DESCRIPTION OF THE TASK | Each line from the beginning of the entries below through the line that includes "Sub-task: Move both" must be returned exactly as given.

[Records from a data collection]
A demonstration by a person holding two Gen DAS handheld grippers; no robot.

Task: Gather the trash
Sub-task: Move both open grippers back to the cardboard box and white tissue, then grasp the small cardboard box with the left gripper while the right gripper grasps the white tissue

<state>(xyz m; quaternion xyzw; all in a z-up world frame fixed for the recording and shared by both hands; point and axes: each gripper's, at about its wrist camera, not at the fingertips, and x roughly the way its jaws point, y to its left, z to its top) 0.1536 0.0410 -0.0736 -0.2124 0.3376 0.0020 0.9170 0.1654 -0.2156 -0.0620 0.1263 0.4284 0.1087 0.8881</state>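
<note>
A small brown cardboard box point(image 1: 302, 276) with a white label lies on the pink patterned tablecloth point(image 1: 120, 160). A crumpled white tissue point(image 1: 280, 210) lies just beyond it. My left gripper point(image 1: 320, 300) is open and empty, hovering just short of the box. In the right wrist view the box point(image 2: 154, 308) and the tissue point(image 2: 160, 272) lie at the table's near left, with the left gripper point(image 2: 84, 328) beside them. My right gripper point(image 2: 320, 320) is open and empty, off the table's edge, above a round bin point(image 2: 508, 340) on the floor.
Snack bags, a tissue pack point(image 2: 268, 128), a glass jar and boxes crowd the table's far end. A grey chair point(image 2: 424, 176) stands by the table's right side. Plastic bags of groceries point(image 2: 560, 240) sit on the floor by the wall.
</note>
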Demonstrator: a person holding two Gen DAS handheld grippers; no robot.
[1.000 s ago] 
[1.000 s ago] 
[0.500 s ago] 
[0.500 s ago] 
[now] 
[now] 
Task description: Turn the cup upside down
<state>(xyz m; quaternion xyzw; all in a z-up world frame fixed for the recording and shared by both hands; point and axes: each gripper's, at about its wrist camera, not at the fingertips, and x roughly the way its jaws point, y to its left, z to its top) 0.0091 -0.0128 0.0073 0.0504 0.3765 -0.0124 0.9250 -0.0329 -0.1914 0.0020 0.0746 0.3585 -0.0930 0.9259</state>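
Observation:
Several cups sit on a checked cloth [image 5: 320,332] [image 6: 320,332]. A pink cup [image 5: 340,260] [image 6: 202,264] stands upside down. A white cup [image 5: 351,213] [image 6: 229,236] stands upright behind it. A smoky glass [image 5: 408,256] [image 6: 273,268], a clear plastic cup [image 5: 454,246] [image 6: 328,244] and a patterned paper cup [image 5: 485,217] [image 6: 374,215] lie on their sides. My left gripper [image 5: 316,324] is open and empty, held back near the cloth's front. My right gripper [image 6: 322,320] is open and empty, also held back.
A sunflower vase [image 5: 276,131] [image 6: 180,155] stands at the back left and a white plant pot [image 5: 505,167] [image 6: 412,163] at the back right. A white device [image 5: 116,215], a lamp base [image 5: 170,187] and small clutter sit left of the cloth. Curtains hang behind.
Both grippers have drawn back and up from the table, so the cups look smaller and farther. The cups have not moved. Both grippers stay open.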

SOLVED EXERCISE |
A demonstration by a person holding two Gen DAS handheld grippers; no robot.

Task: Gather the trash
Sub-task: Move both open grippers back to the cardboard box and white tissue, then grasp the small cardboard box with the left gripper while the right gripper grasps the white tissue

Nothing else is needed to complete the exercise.